[Rd] R support for 64 bit integers

Tue Aug 10 18:37:25 CEST 2010

On Tue, 10 Aug 2010, Martin Maechler wrote:

> {Hijacking the thread from from R-help to R-devel -- as I am
> consciously shifting the focus away from the original question
> ...
> }
>
>>>>>> David Winsemius <dwinsemius at comcast.net>
>>>>>>     on Tue, 10 Aug 2010 08:42:12 -0400 writes:
>
>    > On Aug 9, 2010, at 2:45 PM, Theo Tannen wrote:
>
>    >> Are integers strictly a signed 32 bit number on R even if
>    >> I am running a 64 bit version of R on a x86_64 bit
>    >> machine?
>    >>
>    >> I ask because I have integers stored in a hdf5 file where
>    >> some of the data is 64 bit integers. When I read that
>    >> into R using the hdf5 library it seems any integer
>    >> greater than 2**31 returns NA.
>
>    > That's the limit. It's hard coded and not affected by the
>    > memory pointer size.
>
>    >>
>    >> Any solutions?
>
>    > I have heard of packages that handle "big numbers". A bit
>    > of searching produces suggestions to look at gmp on CRAN
>    > and Rmpfr on R-Forge.
>
> Note that Rmpfr has been on CRAN, too, for a while now.
> If you only need large integers (and rationals), 'gmp' is enough
> though.
>
> *However* note that the gmp or Rmpfr (or any other arbitray
> precision) implementation will be considerably slower in usage
> than if there was native 64-bit integer support.
>
> Introducing 64-bit integers natively into "base R" is an
> "interesting" project, notably if we also allowed using them for
> indices, and changed the internal structures to use them instead
> of 32-bit.
> This would allow to free ourselves from the increasingly
> relevant  maximum-atomic-object-length = 2^31 problem.
> The latter is something we have planned to address, possibly for
> R 3.0.
> However, for that, using 64-bit integers is just one
> possibility, another being to use "double precision integers".
> Personally, I'd prefer the "long long" (64-bit) integers quite
> a bit, but there are other considerations, e.g.,
> one big challenge will be to go there in a way such that not
> all R packages using compiled code will have to be patched
> extensively...
> another aspect is how the BLAS / Lapack team will address the
> problem.

At the moment, all the following are the same type:
  length of an R vector
  R integer type
  C int type
  Fortran INTEGER type

The last two are fixed at 32 bits (in practice for C, by standard for Fortran), and we would like the first and perhaps the second to become 64bit.

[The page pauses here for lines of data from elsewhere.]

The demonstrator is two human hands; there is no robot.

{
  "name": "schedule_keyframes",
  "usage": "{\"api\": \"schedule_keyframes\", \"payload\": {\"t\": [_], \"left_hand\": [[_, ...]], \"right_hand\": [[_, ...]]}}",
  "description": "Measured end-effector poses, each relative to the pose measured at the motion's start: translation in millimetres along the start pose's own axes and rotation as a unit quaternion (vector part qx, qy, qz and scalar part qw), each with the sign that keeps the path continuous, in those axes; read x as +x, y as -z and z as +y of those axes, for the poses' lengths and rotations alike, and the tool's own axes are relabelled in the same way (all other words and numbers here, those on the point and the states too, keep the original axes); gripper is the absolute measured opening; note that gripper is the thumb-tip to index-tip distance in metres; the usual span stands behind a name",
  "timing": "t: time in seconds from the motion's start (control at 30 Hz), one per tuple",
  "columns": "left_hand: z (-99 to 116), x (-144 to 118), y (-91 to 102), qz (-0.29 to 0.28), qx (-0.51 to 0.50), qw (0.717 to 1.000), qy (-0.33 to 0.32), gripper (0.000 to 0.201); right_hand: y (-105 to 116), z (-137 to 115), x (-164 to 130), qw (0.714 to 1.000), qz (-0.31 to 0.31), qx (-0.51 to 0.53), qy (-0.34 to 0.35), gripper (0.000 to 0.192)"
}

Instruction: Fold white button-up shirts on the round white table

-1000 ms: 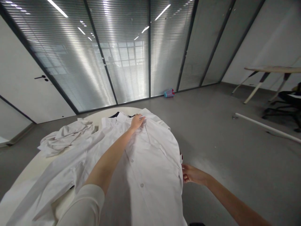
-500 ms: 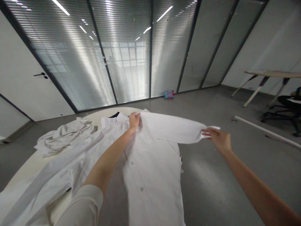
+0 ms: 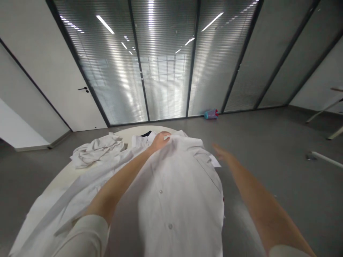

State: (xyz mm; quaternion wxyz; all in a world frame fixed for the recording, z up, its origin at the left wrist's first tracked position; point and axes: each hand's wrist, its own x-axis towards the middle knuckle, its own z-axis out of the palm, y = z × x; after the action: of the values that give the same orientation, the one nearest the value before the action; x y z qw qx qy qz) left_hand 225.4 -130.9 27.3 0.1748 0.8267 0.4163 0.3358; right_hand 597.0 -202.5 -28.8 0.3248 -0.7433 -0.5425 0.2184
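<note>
A white button-front shirt [image 3: 184,192] lies spread over a round table, its collar toward the far side and its front falling toward me. My left hand [image 3: 160,140] is closed on the cloth near the shoulder and collar, lifting it slightly. At the right edge, the white end of a sleeve [image 3: 215,161] sticks out beside the shirt body. My right hand [image 3: 222,152] is just right of that sleeve end, apart from the cloth, with its fingers stretched out and blurred by motion. The left part of the shirt stretches across the table toward me.
A crumpled off-white cloth [image 3: 98,151] rests on the left of the pale round table [image 3: 128,132]. A dark piece [image 3: 146,134] shows by the collar. On the floor beyond, a blue and red basket [image 3: 211,114] lies by the glass wall. A white bar [image 3: 327,159] is at right.
My right hand has let go of the sleeve and moved left; the stretched-out sleeve has dropped in against the shirt. My left hand keeps its hold. The view has turned left.
</note>
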Motion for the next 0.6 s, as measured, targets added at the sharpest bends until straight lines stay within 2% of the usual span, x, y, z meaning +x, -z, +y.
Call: {"api": "schedule_keyframes", "payload": {"t": [0.07,0.17,0.23,0.33,0.4,0.47,0.53,0.6], "left_hand": [[-5,-22,45.1,-0.005,0.027,1.000,0.000,0.021],[-16,-73,118.8,0.019,0.075,0.996,0.037,0.018],[-26,-117,164.8,0.028,0.106,0.991,0.075,0.020],[-46,-188,220.0,0.011,0.164,0.974,0.158,0.034],[-61,-233,244.7,0.005,0.184,0.964,0.192,0.044],[-75,-272,259.5,0.008,0.192,0.958,0.214,0.053],[-87,-300,266.0,0.007,0.194,0.949,0.247,0.055],[-96,-317,267.4,-0.001,0.188,0.939,0.290,0.046]], "right_hand": [[-26,-22,-4,1.000,-0.019,-0.001,0.006,0.061],[-47,-62,-18,0.995,-0.064,-0.011,0.069,0.067],[-52,-84,-34,0.992,-0.071,-0.050,0.097,0.074],[-48,-100,-60,0.984,-0.029,-0.136,0.112,0.074],[-42,-98,-71,0.972,-0.027,-0.183,0.144,0.062],[-33,-91,-77,0.957,-0.041,-0.220,0.183,0.047],[-24,-83,-81,0.947,-0.035,-0.245,0.203,0.034],[-17,-75,-87,0.939,0.024,-0.268,0.212,0.033]]}}
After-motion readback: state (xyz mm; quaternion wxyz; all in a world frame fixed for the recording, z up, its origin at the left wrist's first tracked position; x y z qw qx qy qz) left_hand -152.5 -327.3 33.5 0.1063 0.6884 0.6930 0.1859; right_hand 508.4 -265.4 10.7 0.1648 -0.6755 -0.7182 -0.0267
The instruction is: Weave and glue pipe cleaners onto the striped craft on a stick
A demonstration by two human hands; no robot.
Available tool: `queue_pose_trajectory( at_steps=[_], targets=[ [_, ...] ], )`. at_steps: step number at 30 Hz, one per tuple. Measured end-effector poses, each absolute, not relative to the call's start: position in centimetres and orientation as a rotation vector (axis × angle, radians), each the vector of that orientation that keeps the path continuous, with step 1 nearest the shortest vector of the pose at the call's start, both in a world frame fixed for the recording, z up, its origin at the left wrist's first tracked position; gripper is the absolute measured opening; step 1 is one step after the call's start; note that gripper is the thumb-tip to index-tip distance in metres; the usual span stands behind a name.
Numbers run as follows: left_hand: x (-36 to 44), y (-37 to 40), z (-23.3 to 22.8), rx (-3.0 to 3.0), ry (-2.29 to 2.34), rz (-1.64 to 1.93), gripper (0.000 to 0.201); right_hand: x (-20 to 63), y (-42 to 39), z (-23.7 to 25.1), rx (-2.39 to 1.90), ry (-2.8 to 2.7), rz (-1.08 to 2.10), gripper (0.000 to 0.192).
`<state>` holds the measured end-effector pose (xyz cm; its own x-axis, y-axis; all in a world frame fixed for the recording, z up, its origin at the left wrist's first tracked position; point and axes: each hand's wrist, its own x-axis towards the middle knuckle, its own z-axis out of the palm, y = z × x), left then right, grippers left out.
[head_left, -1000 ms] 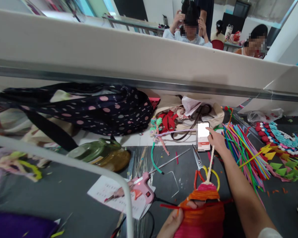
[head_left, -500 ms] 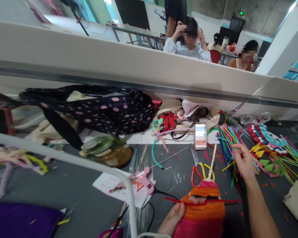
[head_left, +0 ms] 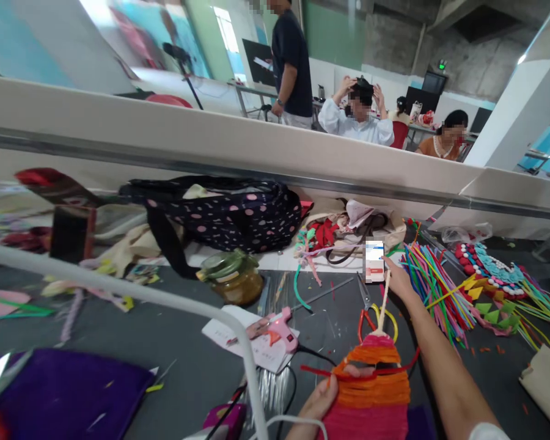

If both the R length type and the R integer type become the same 64bit type and replace the current integer type then every compiled package has to change to declare the arguments as int64 (or long, on most 64bit systems) and INTEGER*8. That should be all that is needed for most code, since C compilers nowadays already complain if you do unclean things like stuffing an int into a pointer.

If the R length type changes to something /different/ from the integer type then any compiled code has to be checked to see if  C int arguments are lengths or integers, which is more work and more error-prone.

On the other hand, changing the integer type to 64bit will presumably make integer code run noticeably more slowly on 32bit systems.

In both cases, the changes could be postponed by having an option to .C/.Call forcing lengths and integers to be passed as 32-bit. This would mean that the code couldn't use large integers or large vectors, but it would keep working indefinitely.

     -thomas

Thomas Lumley
Professor of Biostatistics
University of Washington, Seattle